Hardware Sizing
Hardware Sizing (Standalone Install)
Small Tier - 16 Core, 128G RAM (r5.4xlarge / E16s v3)
Component | RAM | Cores |
---|---|---|
Web | 2g | 2 |
Postgres | 2g | 2 |
Spark | 100g | 10 |
Overhead | 10g | 2 |
Medium Tier - 32 Core, 256G RAM (r5.8xlarge / E32s v3)
Component | RAM | Cores |
---|---|---|
Web | 2g | 2 |
Postgres | 2g | 2 |
Spark | 250g | 26 |
Overhead | 10g | 2 |
Large Tier - 64 Core, 512G RAM (r5.16xlarge / E64s v3)
Component | RAM | Cores |
---|---|---|
Web | 4g | 3 |
Postgres | 4g | 3 |
Spark | 486g | 54 |
Overhead | 18g | 4 |
Important Collibra DQ requires a limit of 2TBs for large tier jobs. For DQ jobs that exceed 2TBs, you must filter down columns or rows.
Estimates
Sizing should allow headroom and based on peak concurrency and peak volume requirements. If concurrency is not a requirement, you just need to size for peak volume (largest tables). Best practice to efficiently scan is to scope the job by selecting critical columns. See Scaling your DQ Job for more information.

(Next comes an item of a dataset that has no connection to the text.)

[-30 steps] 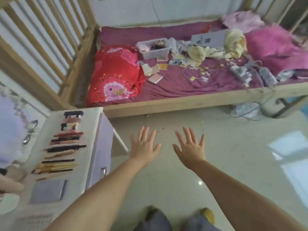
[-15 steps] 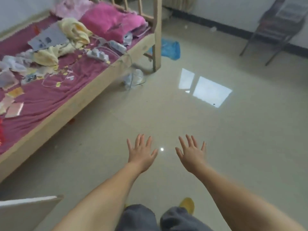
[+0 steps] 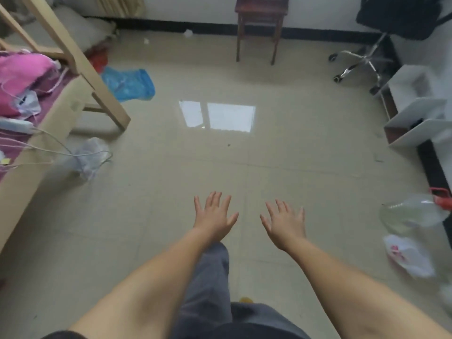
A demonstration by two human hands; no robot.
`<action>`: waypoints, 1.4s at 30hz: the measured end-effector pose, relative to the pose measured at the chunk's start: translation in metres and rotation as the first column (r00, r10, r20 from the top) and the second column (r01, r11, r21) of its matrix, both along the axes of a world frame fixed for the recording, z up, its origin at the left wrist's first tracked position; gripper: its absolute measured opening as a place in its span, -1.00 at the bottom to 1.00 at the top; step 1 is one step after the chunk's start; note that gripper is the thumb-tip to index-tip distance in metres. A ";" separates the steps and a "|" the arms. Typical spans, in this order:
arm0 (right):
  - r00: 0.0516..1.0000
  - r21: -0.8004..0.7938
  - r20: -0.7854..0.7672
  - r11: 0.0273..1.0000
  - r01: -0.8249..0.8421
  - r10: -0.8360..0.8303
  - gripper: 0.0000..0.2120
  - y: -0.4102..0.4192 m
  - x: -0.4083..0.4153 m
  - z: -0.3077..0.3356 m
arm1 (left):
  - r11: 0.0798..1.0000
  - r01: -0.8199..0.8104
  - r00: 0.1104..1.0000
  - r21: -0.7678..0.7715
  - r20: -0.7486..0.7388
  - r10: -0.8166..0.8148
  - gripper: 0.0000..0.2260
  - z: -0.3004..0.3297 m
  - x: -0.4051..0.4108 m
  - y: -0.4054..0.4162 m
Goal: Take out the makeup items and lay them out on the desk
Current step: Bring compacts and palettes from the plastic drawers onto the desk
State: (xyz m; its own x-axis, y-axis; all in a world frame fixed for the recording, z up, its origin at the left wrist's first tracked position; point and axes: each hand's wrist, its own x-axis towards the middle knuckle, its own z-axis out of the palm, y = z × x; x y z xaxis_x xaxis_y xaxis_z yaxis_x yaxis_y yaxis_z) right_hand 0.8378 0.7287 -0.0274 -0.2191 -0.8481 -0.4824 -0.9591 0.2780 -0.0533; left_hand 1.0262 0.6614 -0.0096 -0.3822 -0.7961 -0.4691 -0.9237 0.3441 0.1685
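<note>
I have both hands out in front of me over the floor (image 3: 305, 152), palms down. My left hand (image 3: 215, 217) has its fingers straight and spread and holds nothing; my right hand (image 3: 285, 222) is the same, fingers spread, nothing in it. The two are apart, side by side, touching neither each other nor anything else. Below them I see a leg in grey trousers (image 3: 208, 277).

I see no makeup items or desk from here, so I cannot tell where they are.

At the left is the corner of a wooden bed (image 3: 73, 101) with pink bedding (image 3: 22, 72) and white cables (image 3: 49, 143) hanging off its edge toward a clear plastic bag (image 3: 90, 155) on the floor. Beyond the bed leg lies a blue plastic bag (image 3: 128, 84). Against the far wall stands a dark wooden stool (image 3: 260, 23), and to the far right an office chair (image 3: 374, 52) with a chrome wheeled base. On the right is a white shelf unit (image 3: 415, 113), and nearer on the right, a clear bag (image 3: 411, 214) and a white bag (image 3: 408, 258) on the floor.
</note>
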 end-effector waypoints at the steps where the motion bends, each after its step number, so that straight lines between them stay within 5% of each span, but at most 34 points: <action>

Bytes per Cell | Rows | Columns | Gigabytes | Gigabytes for Spark (3x) |
---|---|---|---|---|
16 | 1,000,000.00 | 25 | 0.4 | 1.2 |
16 | 10,000,000.00 | 25 | 4 | 12 |
16 | 100,000,000.00 | 25 | 40 | 120 |
16 | 1,000,000.00 | 50 | 0.8 | 2.4 |
16 | 10,000,000.00 | 50 | 8 | 24 |
16 | 100,000,000.00 | 50 | 80 | 240 |
16 | 1,000,000.00 | 100 | 1.6 | 4.8 |
16 | 10,000,000.00 | 100 | 16 | 48 |
16 | 1,000,000,000.00 | 100 | 1600 | 4800 |
16 | 100,000,000.00 | 100 | 160 | 480 |
16 | 1,000,000.00 | 200 | 3.2 | 9.6 |
16 | 10,000,000.00 | 200 | 32 | 96 |
16 | 100,000,000.00 | 200 | 320 | 960 |
16 | 1,000,000,000.00 | 200 | 3200 | 9600 |
Cluster
If your program requires more horsepower or (Spark) workers than the example tiers above which is fairly common in Fortune 500 companies than you should consider the horizontal and ephemeral scale of a cluster. Common examples include Amazon EMR and Cloudera CDP. Collibra DQ is built to scale up horizontally and can scale to hundreds of nodes.